Certo l’interpretazione del giudici americani è per molti versi ineccepibile e fa onore ad un apparato che non ha mai smesso di dimostrare in concreto la propria autonomia dal potere politico: in pratica si riconosce che, come sosteneva il governo americano nella causa intentata nel 1997 da un professore universitario di Cleveland, la programmazione di software ha in sé contemporaneamente caratteristiche di espressione e caratteristiche funzionali ma che le prime debbono essere considerate preminenti.
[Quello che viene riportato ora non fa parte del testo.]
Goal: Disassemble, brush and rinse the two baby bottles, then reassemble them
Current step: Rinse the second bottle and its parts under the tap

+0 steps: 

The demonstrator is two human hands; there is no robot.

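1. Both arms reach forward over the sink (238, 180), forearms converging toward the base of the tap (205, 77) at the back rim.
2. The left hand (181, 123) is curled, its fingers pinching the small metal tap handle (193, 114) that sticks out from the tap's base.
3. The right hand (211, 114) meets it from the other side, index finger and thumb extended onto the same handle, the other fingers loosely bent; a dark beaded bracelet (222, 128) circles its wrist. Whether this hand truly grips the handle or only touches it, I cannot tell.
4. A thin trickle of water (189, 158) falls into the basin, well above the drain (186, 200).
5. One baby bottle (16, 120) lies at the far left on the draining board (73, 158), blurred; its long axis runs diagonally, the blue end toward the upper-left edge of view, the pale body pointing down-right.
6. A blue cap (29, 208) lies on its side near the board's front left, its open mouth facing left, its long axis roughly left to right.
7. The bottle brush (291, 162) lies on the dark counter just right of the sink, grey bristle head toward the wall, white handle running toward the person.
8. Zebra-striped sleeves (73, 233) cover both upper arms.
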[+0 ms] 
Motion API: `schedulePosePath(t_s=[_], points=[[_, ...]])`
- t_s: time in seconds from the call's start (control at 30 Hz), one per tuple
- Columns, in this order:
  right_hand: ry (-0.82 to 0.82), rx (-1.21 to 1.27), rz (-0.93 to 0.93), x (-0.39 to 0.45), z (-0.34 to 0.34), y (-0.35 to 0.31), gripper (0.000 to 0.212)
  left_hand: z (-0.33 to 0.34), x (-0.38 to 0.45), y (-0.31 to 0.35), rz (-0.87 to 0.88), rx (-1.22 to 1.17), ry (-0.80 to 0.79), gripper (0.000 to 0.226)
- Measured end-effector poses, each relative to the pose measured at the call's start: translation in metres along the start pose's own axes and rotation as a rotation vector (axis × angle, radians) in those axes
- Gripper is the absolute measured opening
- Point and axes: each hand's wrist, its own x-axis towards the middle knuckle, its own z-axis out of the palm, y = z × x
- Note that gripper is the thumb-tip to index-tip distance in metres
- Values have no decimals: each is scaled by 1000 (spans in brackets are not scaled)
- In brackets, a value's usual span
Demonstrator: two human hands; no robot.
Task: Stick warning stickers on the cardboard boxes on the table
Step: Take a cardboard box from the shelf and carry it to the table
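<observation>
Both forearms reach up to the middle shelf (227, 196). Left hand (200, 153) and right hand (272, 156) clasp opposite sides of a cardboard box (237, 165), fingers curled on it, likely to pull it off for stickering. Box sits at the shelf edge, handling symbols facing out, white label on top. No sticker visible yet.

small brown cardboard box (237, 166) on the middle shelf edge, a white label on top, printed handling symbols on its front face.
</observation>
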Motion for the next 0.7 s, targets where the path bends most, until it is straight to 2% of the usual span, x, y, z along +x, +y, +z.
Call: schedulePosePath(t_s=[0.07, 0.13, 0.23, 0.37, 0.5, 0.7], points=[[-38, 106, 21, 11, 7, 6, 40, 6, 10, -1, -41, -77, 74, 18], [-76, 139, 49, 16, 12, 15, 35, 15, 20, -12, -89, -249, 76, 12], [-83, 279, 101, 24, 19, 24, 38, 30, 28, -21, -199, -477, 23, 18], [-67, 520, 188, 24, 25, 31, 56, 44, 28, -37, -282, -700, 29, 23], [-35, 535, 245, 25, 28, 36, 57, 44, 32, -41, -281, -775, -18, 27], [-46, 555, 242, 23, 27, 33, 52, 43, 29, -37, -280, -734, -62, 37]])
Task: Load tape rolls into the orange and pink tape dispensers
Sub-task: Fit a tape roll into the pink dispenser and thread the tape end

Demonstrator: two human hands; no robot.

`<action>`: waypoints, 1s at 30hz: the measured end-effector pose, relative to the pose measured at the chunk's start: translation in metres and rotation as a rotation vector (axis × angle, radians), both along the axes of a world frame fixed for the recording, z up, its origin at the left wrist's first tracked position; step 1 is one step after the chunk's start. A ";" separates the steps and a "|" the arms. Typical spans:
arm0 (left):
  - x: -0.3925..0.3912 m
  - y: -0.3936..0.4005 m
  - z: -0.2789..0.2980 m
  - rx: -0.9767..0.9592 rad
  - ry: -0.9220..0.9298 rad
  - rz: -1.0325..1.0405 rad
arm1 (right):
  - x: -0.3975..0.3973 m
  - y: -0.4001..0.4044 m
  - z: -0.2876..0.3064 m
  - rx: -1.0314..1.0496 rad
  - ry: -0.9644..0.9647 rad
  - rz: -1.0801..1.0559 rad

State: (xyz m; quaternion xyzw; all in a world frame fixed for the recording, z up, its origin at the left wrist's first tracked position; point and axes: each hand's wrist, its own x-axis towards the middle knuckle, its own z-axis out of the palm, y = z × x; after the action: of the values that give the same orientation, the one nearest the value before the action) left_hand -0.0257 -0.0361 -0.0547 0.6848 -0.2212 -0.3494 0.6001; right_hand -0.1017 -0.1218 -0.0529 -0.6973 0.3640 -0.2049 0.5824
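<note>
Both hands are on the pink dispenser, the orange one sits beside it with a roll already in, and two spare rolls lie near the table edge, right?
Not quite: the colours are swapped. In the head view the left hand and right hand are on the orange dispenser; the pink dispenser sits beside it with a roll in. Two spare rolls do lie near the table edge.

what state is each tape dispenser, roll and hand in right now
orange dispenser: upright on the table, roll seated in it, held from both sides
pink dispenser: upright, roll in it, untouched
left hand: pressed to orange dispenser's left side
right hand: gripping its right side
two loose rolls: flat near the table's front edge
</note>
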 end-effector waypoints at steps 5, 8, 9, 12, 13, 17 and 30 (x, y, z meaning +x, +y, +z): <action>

In parole povere è vero che i programmi vengono scritti perché “facciano un lavoro”, ma scriverli è una attività intellettuale che ha un valore culturale a sé stante che non può essere limitato dall’utilizzo che se ne farà in seguito.
Per la seconda volta in pochi anni una corte americana blocca una vera e propria campagna di occupazione di Internet da parte dei soggetti più vari: dall’amministrazione Clinton che ha in tutte le maniere tentato di imbavagliare la comunità dei programmatori con un inefficace veto all’esportazione di software di criptazione, alla Associazione dei Produttori Cinematografici (MPAA) che sta da qualche mese tentando di far considerare il reverse-enginering come una attività vietata dalla legge nella disputa che la oppone ai diffusori del software DeCSS(2) per leggere i DVD, alla Mattel che attraverso la sua società di software Cyber Patrol sta stupidamente cercando di censurare un numero sempre crescente di siti web nei quali viene reso disponibile un codice che aggira le funzionalità del loro (inefficace) programma per filtrare la visione di siti porno.
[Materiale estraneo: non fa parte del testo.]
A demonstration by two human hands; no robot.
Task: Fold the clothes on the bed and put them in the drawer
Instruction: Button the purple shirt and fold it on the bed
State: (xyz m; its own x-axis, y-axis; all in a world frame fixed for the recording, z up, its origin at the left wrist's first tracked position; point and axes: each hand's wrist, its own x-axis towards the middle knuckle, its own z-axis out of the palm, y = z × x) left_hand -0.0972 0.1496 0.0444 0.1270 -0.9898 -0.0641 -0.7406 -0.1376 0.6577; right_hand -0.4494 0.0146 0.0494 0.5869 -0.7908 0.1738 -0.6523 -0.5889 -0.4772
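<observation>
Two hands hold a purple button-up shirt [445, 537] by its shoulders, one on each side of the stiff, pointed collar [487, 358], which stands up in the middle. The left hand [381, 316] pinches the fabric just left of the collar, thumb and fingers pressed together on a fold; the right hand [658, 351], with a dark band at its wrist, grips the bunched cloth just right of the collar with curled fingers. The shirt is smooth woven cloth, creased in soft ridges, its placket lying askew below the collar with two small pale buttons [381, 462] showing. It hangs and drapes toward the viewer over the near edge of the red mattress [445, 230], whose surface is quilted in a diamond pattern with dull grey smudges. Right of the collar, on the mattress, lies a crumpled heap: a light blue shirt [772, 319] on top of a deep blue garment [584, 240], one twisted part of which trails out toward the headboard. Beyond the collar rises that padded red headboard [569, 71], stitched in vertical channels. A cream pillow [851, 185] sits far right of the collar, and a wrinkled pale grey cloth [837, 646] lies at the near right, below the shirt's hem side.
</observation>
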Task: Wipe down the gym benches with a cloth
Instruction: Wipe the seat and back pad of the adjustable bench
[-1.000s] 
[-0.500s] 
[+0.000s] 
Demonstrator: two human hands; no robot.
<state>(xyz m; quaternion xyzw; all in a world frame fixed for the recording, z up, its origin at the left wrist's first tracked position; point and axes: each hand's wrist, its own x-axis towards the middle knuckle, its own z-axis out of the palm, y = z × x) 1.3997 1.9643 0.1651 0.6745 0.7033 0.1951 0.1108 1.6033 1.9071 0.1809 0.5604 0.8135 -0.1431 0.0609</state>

Molte organizzazioni libertarie americane stanno in questi giorni considerando che, sulla base di questa sentenza, gran parte dei contenziosi in atto come quelli appena citati dovrebbero risolversi a favore dei programmatori, ai quali andrebbe riconosciuta una sorta di extraterritorialità in nome della libertà di espressione.
Di sicuro c’è che negli ultimi tempi l’aggressività e il numero di dispute legali attorno alla spinosa questione del copyright sono lievitate. E quasi sempre l’arroganza del più forte si è fatta sentire fino a causare situazioni paradossali come quella del giovane norvegese autore di DeCCS che si è trovato i gendarmi a perquisirgli la casa su “mandato” degli industriali hollywoodiani della pellicola. Quando si dice la globalizzazione!
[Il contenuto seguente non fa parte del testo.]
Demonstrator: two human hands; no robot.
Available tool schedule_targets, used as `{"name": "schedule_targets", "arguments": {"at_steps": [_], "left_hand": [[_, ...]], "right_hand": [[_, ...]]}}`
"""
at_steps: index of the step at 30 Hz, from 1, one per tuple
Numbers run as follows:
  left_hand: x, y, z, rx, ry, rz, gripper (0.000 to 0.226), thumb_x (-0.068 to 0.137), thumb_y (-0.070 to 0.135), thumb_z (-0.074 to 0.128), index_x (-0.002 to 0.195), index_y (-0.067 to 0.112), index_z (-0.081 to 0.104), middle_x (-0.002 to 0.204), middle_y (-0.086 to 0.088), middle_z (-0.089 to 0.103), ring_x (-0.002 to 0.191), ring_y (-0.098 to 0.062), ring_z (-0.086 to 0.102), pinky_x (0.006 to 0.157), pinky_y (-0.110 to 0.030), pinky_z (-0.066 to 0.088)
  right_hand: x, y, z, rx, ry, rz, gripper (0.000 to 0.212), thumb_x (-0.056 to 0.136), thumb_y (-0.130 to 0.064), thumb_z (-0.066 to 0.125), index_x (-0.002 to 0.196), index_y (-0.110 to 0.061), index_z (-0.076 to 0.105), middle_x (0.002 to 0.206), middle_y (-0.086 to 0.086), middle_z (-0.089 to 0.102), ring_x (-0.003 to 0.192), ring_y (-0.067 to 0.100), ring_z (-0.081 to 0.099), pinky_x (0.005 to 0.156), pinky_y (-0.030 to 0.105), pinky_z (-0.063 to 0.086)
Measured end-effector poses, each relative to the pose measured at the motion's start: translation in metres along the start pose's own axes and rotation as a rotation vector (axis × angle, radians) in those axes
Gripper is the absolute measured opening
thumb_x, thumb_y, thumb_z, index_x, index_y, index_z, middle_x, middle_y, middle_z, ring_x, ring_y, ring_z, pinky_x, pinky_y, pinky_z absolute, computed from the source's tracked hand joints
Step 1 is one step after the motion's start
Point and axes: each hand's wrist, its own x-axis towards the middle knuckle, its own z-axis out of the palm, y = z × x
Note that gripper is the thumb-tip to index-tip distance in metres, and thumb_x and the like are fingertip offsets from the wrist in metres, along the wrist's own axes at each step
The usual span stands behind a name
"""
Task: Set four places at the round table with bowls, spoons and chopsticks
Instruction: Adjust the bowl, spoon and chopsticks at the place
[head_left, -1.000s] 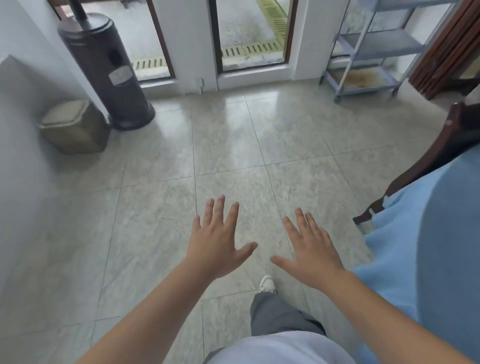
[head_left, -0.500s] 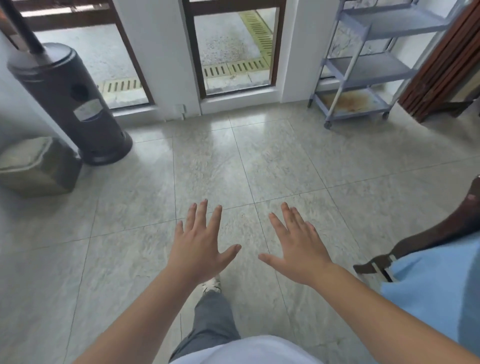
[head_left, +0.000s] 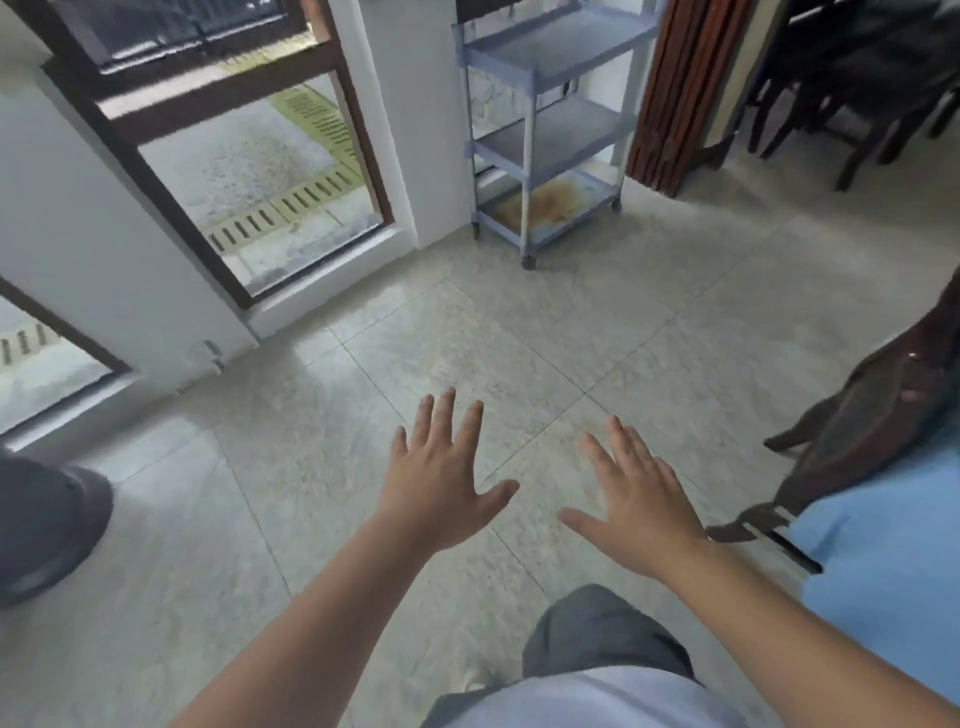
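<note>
Floor (head_left: 322, 499) beneath spread, apparently empty hands (head_left: 441, 483).

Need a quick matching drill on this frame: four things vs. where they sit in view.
Things:
1. shelf cart
2. blue tablecloth
3. left hand
4. dark round heater base

Places:
A. left edge, on the floor
B. top centre, by the glass door
C. lower right edge
D. centre, open over the tiles, holding nothing

Pairs: 1-B, 2-C, 3-D, 4-A
</note>
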Motion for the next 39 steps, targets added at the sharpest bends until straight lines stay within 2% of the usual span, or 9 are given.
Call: {"name": "schedule_targets", "arguments": {"at_steps": [9, 15, 20, 26, 30, 32, 35, 37, 39], "left_hand": [[0.246, 0.044, -0.011, 0.109, -0.027, 0.271, 0.099, 0.076, 0.085, 0.019, 0.154, 0.028, -0.004, 0.163, -0.007, -0.010, 0.149, -0.030, -0.009, 0.117, -0.056, 0.012], [0.376, 0.095, -0.034, 0.136, -0.056, 0.422, 0.101, 0.075, 0.087, 0.017, 0.154, 0.029, -0.007, 0.163, -0.005, -0.012, 0.149, -0.028, -0.013, 0.119, -0.054, 0.011], [0.492, 0.174, -0.027, 0.127, -0.076, 0.624, 0.102, 0.075, 0.087, 0.018, 0.154, 0.029, -0.007, 0.163, -0.004, -0.014, 0.149, -0.028, -0.014, 0.119, -0.053, 0.009], [0.626, 0.299, -0.008, 0.154, -0.115, 0.998, 0.101, 0.075, 0.088, 0.018, 0.154, 0.029, -0.004, 0.163, -0.004, -0.011, 0.149, -0.028, -0.011, 0.119, -0.053, 0.011], [0.675, 0.401, 0.001, 0.232, -0.186, 1.282, 0.099, 0.075, 0.086, 0.018, 0.151, 0.030, -0.008, 0.162, -0.003, -0.015, 0.149, -0.027, -0.012, 0.120, -0.051, 0.010], [0.682, 0.452, 0.006, 0.272, -0.213, 1.425, 0.098, 0.075, 0.085, 0.017, 0.151, 0.030, -0.008, 0.162, -0.002, -0.016, 0.149, -0.027, -0.012, 0.119, -0.052, 0.011], [0.675, 0.524, 0.021, 0.299, -0.255, 1.623, 0.097, 0.076, 0.083, 0.017, 0.153, 0.028, -0.002, 0.162, -0.003, -0.012, 0.149, -0.029, -0.008, 0.118, -0.054, 0.013], [0.668, 0.569, 0.035, 0.272, -0.279, 1.721, 0.096, 0.077, 0.081, 0.021, 0.154, 0.026, 0.004, 0.163, -0.006, -0.006, 0.149, -0.030, -0.003, 0.117, -0.054, 0.017], [0.662, 0.610, 0.053, 0.255, -0.298, 1.788, 0.095, 0.078, 0.079, 0.023, 0.154, 0.025, 0.006, 0.164, -0.007, -0.004, 0.150, -0.028, -0.003, 0.117, -0.054, 0.017]], "right_hand": [[0.154, 0.114, -0.047, 0.051, 0.014, 0.251, 0.106, 0.068, -0.090, 0.018, 0.152, -0.035, -0.016, 0.148, -0.004, -0.043, 0.145, 0.019, -0.029, 0.117, 0.050, -0.003], [0.224, 0.188, -0.113, 0.096, 0.069, 0.396, 0.106, 0.070, -0.091, 0.020, 0.152, -0.033, -0.013, 0.156, -0.002, -0.035, 0.146, 0.021, -0.025, 0.117, 0.051, -0.001], [0.258, 0.255, -0.145, 0.162, 0.150, 0.548, 0.104, 0.069, -0.090, 0.020, 0.151, -0.037, -0.016, 0.155, -0.003, -0.036, 0.145, 0.018, -0.028, 0.117, 0.051, -0.003], [0.276, 0.335, -0.161, 0.208, 0.278, 0.851, 0.104, 0.069, -0.090, 0.011, 0.151, -0.034, -0.019, 0.155, -0.001, -0.036, 0.139, 0.015, -0.038, 0.117, 0.048, -0.006], [0.259, 0.371, -0.177, 0.264, 0.437, 1.091, 0.097, 0.076, -0.086, 0.016, 0.153, -0.032, -0.008, 0.158, -0.006, -0.028, 0.141, 0.010, -0.032, 0.119, 0.041, 0.001], [0.244, 0.381, -0.181, 0.278, 0.511, 1.205, 0.093, 0.078, -0.086, 0.019, 0.152, -0.035, -0.002, 0.161, -0.007, -0.018, 0.145, 0.010, -0.022, 0.118, 0.037, 0.003], [0.219, 0.401, -0.178, 0.349, 0.552, 1.407, 0.090, 0.077, -0.085, 0.021, 0.151, -0.036, 0.002, 0.164, -0.004, -0.007, 0.150, 0.017, -0.006, 0.117, 0.041, 0.014], [0.205, 0.422, -0.168, 0.398, 0.587, 1.530, 0.092, 0.077, -0.083, 0.023, 0.152, -0.031, 0.013, 0.165, 0.000, 0.000, 0.151, 0.021, 0.003, 0.117, 0.043, 0.020], [0.193, 0.448, -0.154, 0.430, 0.607, 1.614, 0.092, 0.078, -0.082, 0.024, 0.153, -0.029, 0.017, 0.165, 0.000, 0.004, 0.151, 0.022, 0.005, 0.116, 0.042, 0.020]]}}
L’applicazione estensiva del concetto esposto dai giudici americani sembra assai difficile, tuttavia un paio di cose ne possono discendere abbastanza chiaramente.
La prima è che non tutto è concedibile in nome del profitto, nemmeno alle grandi major cinematografiche, neppure alle grandi multinazionali dell’intrattenimento o alla stessa amministrazione Clinton. E questa è una lezione che gli USA impartiscono a tutti, sia nella vicenda Microsoft come in molte altre come questa. La seconda è che se si decide di distribuire un programma fatto male forse sarà il caso di assumersene le responsabilità senza scatenare troppi avvocati, uffici stampa e poliziotti dall’altra parte del globo. Un software le cui difese vengono superate è prima di ogni altra cosa una dichiarazione di fallimento di chi lo ha distribuito, e il comportamento di molti grandi su Internet oggi assomiglia tanto a quello del bambino che va a protestare piangendo dalla mamma perché l’amichetto corre più veloce.
Dire, come hanno fatto i giudici della Corte, che programmare è come dipingere o come scrivere una poesia, è una affermazione di principio bellissima e significa in definitiva anche questo: chi di voi appenderebbe in casa un brutto quadro?